Muchichwa also articulated seven essential ILO securities relevant to decent work which he said are crucial and need to practically function in Zimbabwe.
These include; labour market security, employment security, job security, work security, skill reproduction security, income security and representation security.
“Concerning these essential ILO securities relevant to decent work, it is important to ensure the prevalence of adequate employment opportunities and job choice, protection against employment instability, promotion of occupational stability and career development.
“There should be the promotion of occupational health and safety standards as well as limits on hours of work, opportunities to obtain and retain skills through both off-the-job and on-the-job training, promotion of adequate and stable earnings and protection of collective rights.”
Projects Officer with AAZ, Kundai Chikoko said there was the need to join hands and bring the much-needed change in communities.
“As AAZ, we believe in collective efforts.

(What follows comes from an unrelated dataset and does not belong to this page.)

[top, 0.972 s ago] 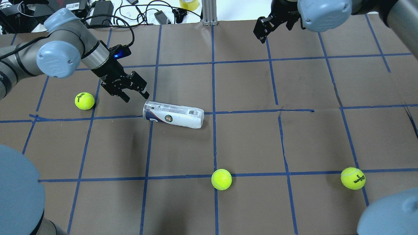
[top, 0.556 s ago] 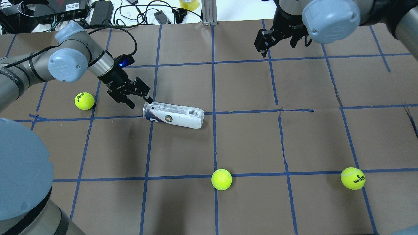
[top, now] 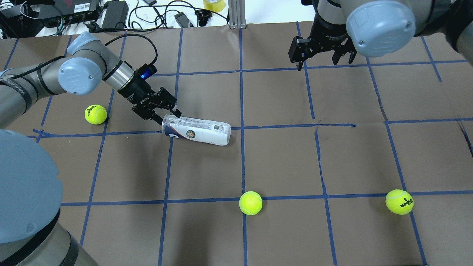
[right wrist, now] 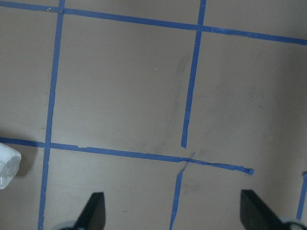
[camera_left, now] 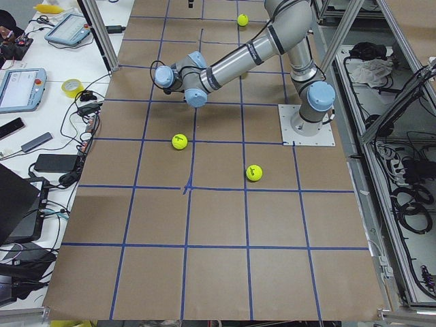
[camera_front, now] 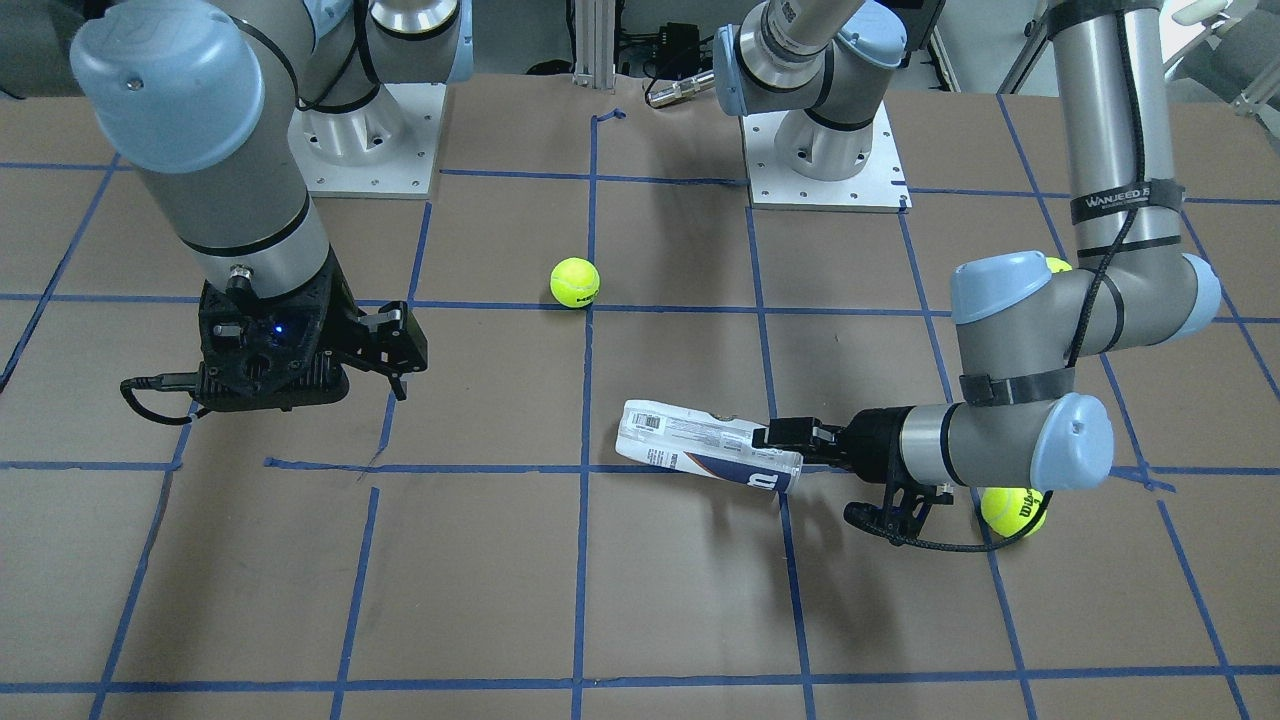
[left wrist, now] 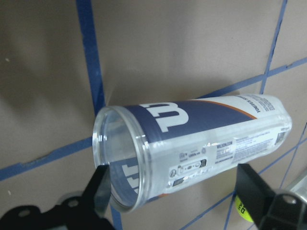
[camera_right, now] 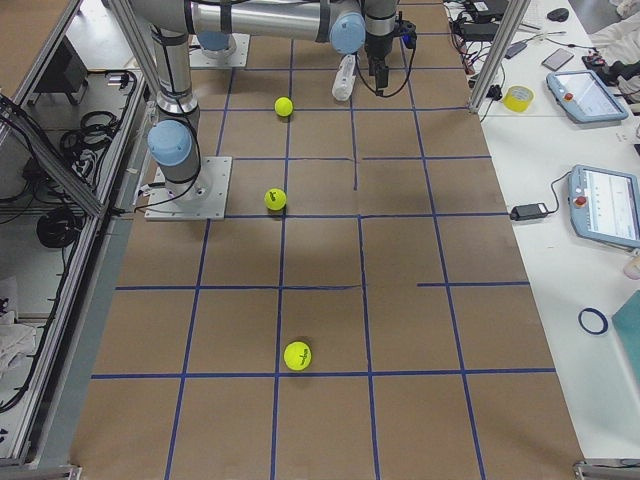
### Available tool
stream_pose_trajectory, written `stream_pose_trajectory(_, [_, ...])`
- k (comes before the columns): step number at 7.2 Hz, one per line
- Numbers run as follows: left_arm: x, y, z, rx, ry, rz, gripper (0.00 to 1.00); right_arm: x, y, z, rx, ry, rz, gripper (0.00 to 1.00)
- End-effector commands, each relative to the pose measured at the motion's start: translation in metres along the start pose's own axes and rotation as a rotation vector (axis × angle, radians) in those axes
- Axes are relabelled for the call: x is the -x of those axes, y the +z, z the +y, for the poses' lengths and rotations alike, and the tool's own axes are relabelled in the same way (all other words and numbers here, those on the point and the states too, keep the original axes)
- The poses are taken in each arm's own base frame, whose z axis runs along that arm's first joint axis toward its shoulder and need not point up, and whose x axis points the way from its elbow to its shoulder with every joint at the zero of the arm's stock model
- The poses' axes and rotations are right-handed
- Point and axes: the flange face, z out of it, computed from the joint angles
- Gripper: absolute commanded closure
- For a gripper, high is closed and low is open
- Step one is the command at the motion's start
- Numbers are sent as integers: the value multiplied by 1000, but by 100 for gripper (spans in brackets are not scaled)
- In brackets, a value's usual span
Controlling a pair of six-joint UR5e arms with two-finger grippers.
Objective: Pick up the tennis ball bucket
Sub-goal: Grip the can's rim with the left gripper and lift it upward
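Observation:
The tennis ball bucket (top: 196, 130) is a clear tube with a white and navy label. It lies on its side on the brown table, also seen in the front view (camera_front: 705, 458). My left gripper (top: 167, 115) is open at the tube's open rim end. In the left wrist view the tube (left wrist: 192, 148) fills the frame, with one finger on each side of the rim and not closed on it. My right gripper (top: 320, 56) is open and empty, hovering over the far right of the table. Its wrist view shows only the tube's closed end (right wrist: 6, 166).
Three yellow-green tennis balls lie on the table: one left of the tube (top: 95, 114), one at front centre (top: 250, 203), one at front right (top: 399, 201). Blue tape lines grid the table. Cables and boxes (top: 111, 14) lie beyond the far edge.
My left gripper has moved right and down toward the tube, from just short of it to its open rim. My right gripper has shifted slightly. The tube has not moved.

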Motion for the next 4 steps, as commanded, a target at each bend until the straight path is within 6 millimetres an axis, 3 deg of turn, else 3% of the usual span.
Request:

If we join hands together as a nation we are able to bring the change that we need. Let’s strive to have decent work for all especially in the health and education public sectors. If we manage to achieve improved working conditions in the workplace then we can have a better nation,” said Chikoko.
According to UN Women, globally, only 63 per cent of women aged 25 to 54 are in the labour force compared to 94 per cent of men of the same age.
Women’s participation rate has barely budged in the last 20 years, except in Latin America and the Caribbean, where it rose from 57 per cent to 68 per cent. In Central and Southern Asia, the rate has fallen to 37 per cent, UN Women highlighted.
At current rates of change, it said, the gender gap, which stands at 23 per cent globally, will not close until 2086—or possibly beyond.
The estimation only considers better formal jobs and not the informal, poorer quality ones where many women still work. Patterns of occupational segregation mean some occupations remain dominated by men or women, with the latter tending to be lower in status and pay.